> **Exercise directions**:
Repeat the listing exactly as given, omitting every image.

Data Start Marker

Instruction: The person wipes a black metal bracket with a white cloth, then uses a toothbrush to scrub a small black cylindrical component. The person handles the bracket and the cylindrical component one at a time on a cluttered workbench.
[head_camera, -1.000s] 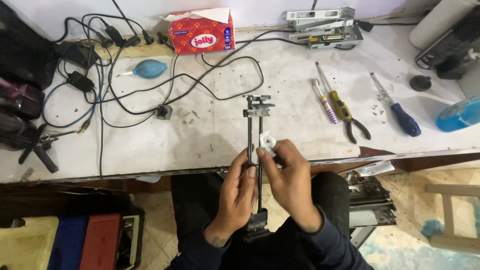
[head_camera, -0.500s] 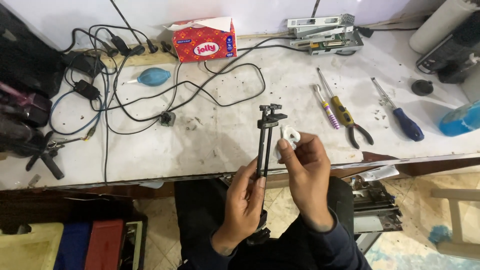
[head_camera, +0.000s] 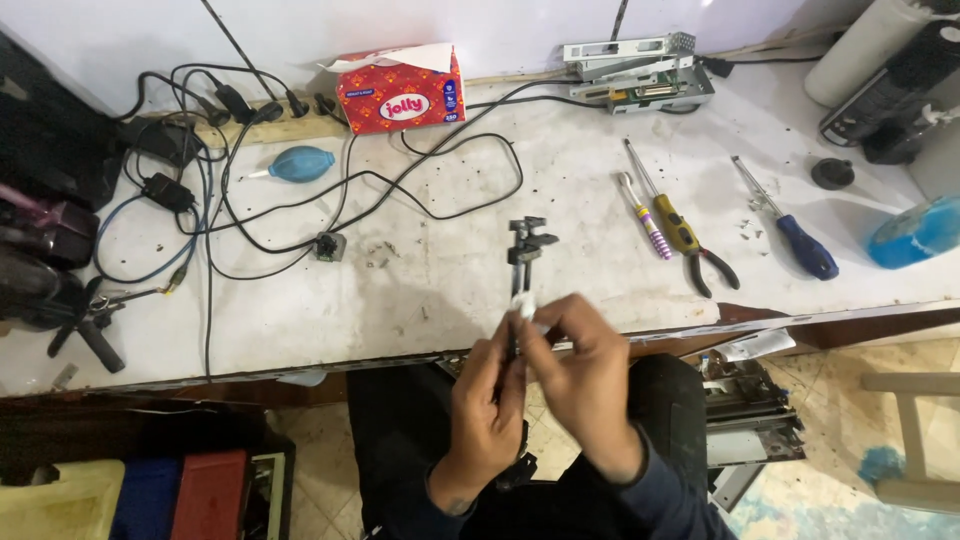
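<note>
Matt dark metal bracket (head_camera: 524, 250) w/ white plastic bit (head_camera: 522, 303); rough, scuffed white bench (head_camera: 420, 290).

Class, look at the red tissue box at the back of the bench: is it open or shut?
Open. The red tissue box has its top torn, with a white flap or tissue sticking up.

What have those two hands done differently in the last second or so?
The right hand has slid down the thin black metal rod, from its white piece near the top to beside the left hand low on it. Both hands keep hold of the rod, still upright. The pliers, screwdrivers and tissue box lie unmoved.
</note>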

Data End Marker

> **Answer to the exercise**:
Instruction: The person wipes a black metal bracket with a white cloth, then uses a toothbrush to scrub a small black cylindrical component. The person handles the bracket and the cylindrical component one at a time on a cluttered workbench.
[head_camera, -1.000s] 
[head_camera, -0.500s] 
[head_camera, +0.000s] 
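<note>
Matt dark metal bracket (head_camera: 524, 250) w/ white plastic bit (head_camera: 522, 303); rough, scuffed white bench (head_camera: 420, 290).

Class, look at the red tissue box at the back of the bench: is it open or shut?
Open. The red tissue box has its top torn, with a white flap or tissue sticking up.

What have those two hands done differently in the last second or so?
The right hand has slid down the thin black metal rod, from its white piece near the top to beside the left hand low on it. Both hands keep hold of the rod, still upright. The pliers, screwdrivers and tissue box lie unmoved.
</note>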

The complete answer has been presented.